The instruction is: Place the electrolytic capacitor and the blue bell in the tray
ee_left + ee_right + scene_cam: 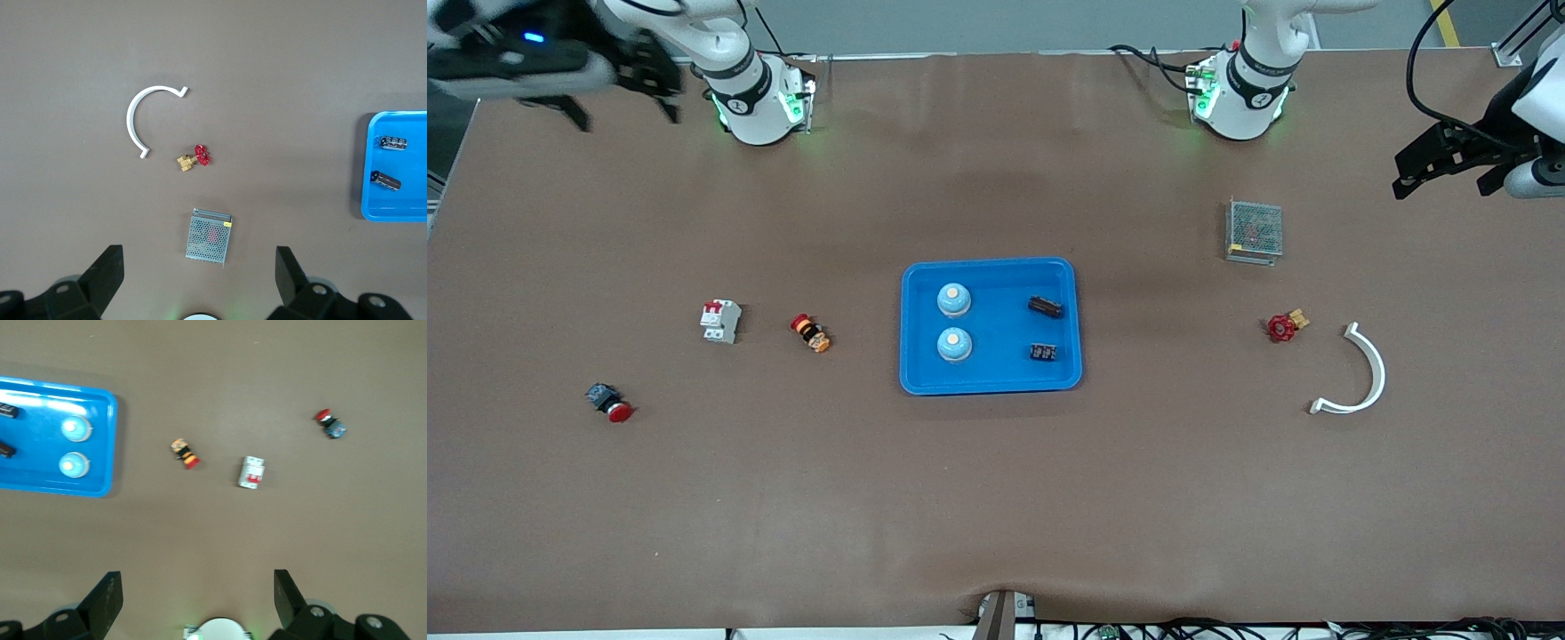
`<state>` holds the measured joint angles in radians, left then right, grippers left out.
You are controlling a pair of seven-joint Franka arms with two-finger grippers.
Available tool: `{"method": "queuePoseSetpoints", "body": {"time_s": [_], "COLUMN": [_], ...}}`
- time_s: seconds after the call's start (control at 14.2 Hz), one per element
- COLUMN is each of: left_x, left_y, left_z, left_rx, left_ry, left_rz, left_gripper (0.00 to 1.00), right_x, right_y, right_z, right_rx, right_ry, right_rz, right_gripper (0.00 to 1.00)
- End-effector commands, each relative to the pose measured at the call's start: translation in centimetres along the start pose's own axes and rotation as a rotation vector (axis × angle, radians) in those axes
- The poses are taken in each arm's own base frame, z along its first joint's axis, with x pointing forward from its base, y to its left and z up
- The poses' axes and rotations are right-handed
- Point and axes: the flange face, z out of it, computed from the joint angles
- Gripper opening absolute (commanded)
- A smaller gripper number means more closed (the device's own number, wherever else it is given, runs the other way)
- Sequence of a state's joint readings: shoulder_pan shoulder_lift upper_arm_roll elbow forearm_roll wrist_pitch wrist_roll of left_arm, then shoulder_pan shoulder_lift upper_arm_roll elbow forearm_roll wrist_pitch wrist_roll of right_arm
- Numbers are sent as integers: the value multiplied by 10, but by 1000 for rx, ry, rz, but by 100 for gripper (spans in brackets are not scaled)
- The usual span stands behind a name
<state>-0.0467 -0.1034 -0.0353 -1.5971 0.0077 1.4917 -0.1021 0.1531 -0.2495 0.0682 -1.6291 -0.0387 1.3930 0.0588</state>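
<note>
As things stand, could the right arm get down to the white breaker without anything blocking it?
Probably yes. The right pincer hangs open and empty above the table's right-arm end, and the breaker stands alone on bare table, apart from the orange button.

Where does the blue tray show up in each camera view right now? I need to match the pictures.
Front view: the blue tray lies mid-table, between the two arms' ends, holding two blue bells and two dark parts.
Left wrist view: only one end of the tray shows, cut off by the picture's edge, with the two dark parts on it.
Right wrist view: the tray runs off the picture's edge.
Shared landmark: the two dark parts in the tray.
</note>
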Motion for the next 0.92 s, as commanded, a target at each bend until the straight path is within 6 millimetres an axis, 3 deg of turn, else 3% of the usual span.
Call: {"method": "queuePoseSetpoints", "body": {"time_s": [0.0,0.07,0.35,0.63,0.85], "left_x": [-2,-2,0,2,4], "left_y": [0,0,0,-2,-1], "left_z": [-3,-3,-2,-2,-1], "left_rx": [-16,-16,-15,-7,-7], "left_ry": [7,7,7,8,7], "left_rz": [0,0,3,4,5], "left_gripper": [100,100,100,100,100], "right_x": [12,13,16,28,36], "right_y": [69,95,130,132,140], "right_z": [24,26,52,88,83], "right_rx": [54,61,48,49,44], "right_ry": [-17,-1,-2,-17,-26], "right_rz": [-4,-6,42,61,79], "right_gripper": [100,100,100,100,100]}}
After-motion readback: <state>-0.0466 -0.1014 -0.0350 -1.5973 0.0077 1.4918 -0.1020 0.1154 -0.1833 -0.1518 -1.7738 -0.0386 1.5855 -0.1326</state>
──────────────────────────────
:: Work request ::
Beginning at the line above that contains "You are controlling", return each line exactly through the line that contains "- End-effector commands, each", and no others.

:: Reply to the task ::
You are controlling a pair of seven-joint Franka arms with two-finger grippers.
Available tool: `{"method": "queuePoseSetpoints", "body": {"time_s": [_], "COLUMN": [_], ...}}`
- time_s: seconds after the call's start (control at 14.2 Hz), one per element
- COLUMN is each of: left_x, left_y, left_z, left_rx, left_ry, left_rz, left_gripper (0.00 to 1.00), right_x, right_y, right_z, right_rx, right_ry, right_rz, right_gripper (0.00 to 1.00)
- End-effector commands, each relative to the pose measured at the call's start: translation in centimetres along the start pose's own axes and rotation as a rotation vector (axis × angle, radians) in those axes

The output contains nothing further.